First, let’s see just nominally how many flights were delayed for each airline.
total_delayed <- data_pivoted |>
group_by(Airline) |>
summarise(total_delayed = sum(flight_count[arrival_type=="Delayed"]), .groups = 'drop') |>
arrange(total_delayed)
head(total_delayed)
We can see here that nominally, AM WEST has more delays. What percent of flights is that though?
delayed_percentage <- data_pivoted |>
group_by(Airline) |>
summarise(total_delayed = sum(flight_count[arrival_type=="Delayed"]),
total_flights = sum(flight_count),
delayed_percent = sum(flight_count[arrival_type=="Delayed"])
/sum(flight_count),
.groups = 'drop') |>
arrange(total_delayed, total_flights, delayed_percent)
head(delayed_percentage)
Despite having more delays nominally, ALASKA actually has a higher delay rate (13.3% vs. 10.9%). Do we see any city that perhaps is driving up delays for both or either of the airlines?
by_city <- data_pivoted |>
group_by(Airline, Destination) |>
summarise(total_delayed = sum(flight_count[arrival_type=="Delayed"]),
total_flights = sum(flight_count),
delayed_percent = sum(flight_count[arrival_type=="Delayed"])
/sum(flight_count),
.groups = 'drop') |>
arrange(desc(delayed_percent), total_delayed, total_flights)
# round delayed_percent
by_city <- by_city |> mutate(across(delayed_percent, round, 2))
# bar chart for delay rates
delay_bar <-ggplot(data=by_city
, aes(x=Destination
, y=delayed_percent
, fill=Airline)) +
geom_bar(stat="identity", position=position_dodge()) +
geom_text(aes(label=delayed_percent), vjust=1.6, color="white",
position = position_dodge(0.9), size=3.5)+
scale_fill_brewer(palette="Paired")+
theme_minimal()
# bar chart for counts of flights
flight_bar <-ggplot(data=by_city
, aes(x=Destination
, y=total_flights
, fill=Airline)) +
geom_bar(stat="identity", position=position_dodge()) +
geom_text(aes(label=total_flights), vjust=1.6, color="white",
position = position_dodge(0.9), size=3.5)+
scale_fill_brewer(palette="Paired")+
theme_minimal()
delay_bar
flight_bar
We can see here that for AM WEST, San Francisco and Seattle are huge outliers with delay rates higher than 20%. The average for AM WEST is 10% though – it seems like Phoenix really brings the rate down as only 8% of flights to that destination are delayed and a vast majority of flights go there (5k).
For ALASKA, San Francisco is the most extreme at 17% and the only other one above the average delay rate (13.3%) is Seattle at 14%. ALASKA’s flights mainly seem to go to Seattle (2k) so the overall average being close to Seattle’s average makes sense.
Overall, AM WEST seems to have a wider range of delay rates across the different destinations (min of 8, max of 29) while ALASKA’s numbers are less diverse (min of 5, max of 17).

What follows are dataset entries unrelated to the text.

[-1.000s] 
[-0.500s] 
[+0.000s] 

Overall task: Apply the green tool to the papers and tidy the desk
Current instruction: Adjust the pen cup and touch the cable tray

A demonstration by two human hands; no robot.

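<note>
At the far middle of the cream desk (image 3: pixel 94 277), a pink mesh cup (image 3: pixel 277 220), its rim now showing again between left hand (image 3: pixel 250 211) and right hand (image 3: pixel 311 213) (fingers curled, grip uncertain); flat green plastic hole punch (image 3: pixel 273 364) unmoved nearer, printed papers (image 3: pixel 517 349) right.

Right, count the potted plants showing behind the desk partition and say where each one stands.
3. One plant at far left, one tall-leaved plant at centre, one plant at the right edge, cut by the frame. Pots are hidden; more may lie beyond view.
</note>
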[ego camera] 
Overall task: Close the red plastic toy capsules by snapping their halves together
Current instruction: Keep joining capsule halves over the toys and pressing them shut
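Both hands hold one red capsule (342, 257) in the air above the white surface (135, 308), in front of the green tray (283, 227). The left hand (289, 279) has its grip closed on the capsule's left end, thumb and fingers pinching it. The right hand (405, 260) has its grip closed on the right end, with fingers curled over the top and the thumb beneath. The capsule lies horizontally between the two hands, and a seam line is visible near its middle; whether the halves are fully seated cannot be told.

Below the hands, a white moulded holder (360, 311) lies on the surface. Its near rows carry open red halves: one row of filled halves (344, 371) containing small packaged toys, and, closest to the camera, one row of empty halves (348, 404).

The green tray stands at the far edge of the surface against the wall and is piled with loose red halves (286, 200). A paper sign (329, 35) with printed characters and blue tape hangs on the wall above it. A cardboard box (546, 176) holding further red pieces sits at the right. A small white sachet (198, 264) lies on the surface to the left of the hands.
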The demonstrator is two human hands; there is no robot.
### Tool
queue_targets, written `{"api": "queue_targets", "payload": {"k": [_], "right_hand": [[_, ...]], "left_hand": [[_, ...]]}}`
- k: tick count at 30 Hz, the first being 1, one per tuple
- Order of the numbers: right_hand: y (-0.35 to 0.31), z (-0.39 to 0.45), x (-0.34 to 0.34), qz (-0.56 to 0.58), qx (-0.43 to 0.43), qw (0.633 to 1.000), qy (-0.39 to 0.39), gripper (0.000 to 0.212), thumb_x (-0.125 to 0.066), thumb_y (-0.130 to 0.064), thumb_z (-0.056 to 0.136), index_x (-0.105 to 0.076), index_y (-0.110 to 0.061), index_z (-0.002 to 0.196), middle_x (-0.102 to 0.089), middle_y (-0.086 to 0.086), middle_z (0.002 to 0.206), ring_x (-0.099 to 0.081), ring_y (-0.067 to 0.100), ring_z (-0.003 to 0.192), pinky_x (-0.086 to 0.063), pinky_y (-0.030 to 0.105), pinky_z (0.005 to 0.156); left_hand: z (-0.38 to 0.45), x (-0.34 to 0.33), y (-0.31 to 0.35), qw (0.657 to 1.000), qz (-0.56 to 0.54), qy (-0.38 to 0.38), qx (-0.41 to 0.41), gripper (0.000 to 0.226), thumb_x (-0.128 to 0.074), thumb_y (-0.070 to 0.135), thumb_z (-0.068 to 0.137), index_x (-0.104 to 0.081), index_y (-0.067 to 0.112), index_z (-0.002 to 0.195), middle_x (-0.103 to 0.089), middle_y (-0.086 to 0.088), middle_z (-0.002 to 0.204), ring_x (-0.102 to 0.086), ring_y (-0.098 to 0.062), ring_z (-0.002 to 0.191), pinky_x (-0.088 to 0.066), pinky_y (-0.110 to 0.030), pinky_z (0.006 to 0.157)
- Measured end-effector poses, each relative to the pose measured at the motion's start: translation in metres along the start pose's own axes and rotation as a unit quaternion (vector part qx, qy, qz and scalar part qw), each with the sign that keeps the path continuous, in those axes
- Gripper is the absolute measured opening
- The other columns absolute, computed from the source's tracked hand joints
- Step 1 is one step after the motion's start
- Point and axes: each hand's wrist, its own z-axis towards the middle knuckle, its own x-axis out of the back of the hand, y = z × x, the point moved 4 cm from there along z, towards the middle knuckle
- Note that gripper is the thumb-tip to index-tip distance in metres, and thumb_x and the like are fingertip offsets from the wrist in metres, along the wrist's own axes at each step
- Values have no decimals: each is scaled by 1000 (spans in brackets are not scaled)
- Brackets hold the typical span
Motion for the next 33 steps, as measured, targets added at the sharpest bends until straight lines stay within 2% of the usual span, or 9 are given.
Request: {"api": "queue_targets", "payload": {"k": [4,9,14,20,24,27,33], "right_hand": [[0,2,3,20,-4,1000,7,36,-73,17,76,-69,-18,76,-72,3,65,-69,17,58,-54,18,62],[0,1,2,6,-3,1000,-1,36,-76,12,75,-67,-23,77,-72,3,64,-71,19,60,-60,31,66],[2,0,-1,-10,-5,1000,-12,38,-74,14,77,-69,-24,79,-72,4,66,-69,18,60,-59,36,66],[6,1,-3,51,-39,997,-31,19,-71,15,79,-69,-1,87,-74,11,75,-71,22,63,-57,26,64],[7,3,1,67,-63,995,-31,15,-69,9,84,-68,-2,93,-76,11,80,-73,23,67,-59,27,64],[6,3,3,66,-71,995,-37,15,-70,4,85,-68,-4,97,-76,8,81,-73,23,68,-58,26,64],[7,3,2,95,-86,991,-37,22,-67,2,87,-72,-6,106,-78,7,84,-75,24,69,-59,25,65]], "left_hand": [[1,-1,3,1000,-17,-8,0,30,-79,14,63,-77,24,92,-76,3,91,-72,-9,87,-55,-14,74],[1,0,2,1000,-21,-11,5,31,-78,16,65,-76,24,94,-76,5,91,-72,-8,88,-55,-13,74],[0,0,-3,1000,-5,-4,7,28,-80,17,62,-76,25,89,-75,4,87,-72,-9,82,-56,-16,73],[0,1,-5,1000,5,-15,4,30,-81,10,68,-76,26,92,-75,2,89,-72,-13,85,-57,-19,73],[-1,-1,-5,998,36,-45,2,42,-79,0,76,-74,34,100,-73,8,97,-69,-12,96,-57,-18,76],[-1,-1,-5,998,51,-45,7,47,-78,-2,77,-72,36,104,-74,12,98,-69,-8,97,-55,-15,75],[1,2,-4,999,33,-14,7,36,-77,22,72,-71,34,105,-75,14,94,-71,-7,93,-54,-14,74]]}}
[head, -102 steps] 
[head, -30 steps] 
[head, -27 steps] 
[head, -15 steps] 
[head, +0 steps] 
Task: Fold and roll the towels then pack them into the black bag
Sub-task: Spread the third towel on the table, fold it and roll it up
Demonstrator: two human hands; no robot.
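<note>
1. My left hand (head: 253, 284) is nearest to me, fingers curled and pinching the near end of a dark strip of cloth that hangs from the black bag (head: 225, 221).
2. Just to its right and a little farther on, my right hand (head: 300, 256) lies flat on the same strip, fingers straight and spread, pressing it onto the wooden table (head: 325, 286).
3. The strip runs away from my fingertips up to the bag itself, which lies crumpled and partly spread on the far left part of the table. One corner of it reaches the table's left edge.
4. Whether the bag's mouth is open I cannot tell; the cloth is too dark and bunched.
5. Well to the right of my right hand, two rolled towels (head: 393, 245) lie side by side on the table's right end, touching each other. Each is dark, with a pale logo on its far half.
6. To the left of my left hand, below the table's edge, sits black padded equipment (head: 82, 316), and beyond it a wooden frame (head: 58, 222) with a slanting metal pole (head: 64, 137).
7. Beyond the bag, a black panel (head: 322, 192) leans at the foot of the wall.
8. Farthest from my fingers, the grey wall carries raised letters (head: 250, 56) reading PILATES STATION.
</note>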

The variability of AM WEST seems to rely heavily on what cities the flight is going to and it may be due to less experience flying to that region as a majority of flights go towards Phoenix and that’s its least delayed destination. ALASKA on the other hand still has Seattle (its most popular destination) as its second most delayed flight which signals that there probably be some sort of improvement. Both airlines seem to struggle the most with Seattle and San Francisco.
In the end, AM WEST is more delayed for every destination – if I were to pick one of these airlines, I would likely pick AM WEST for less of a chance of being delayed.
The tidying and analysis of this data using tidyr and
dplyr was overall made very simple with how extensive and
easy-to-use each library is. For future analysis ideas, having this data
broken down by any sort of time period (weeks, months, years, etc.) or
adding weather conditions could help narrow down as to why certain
flights were delayed or not.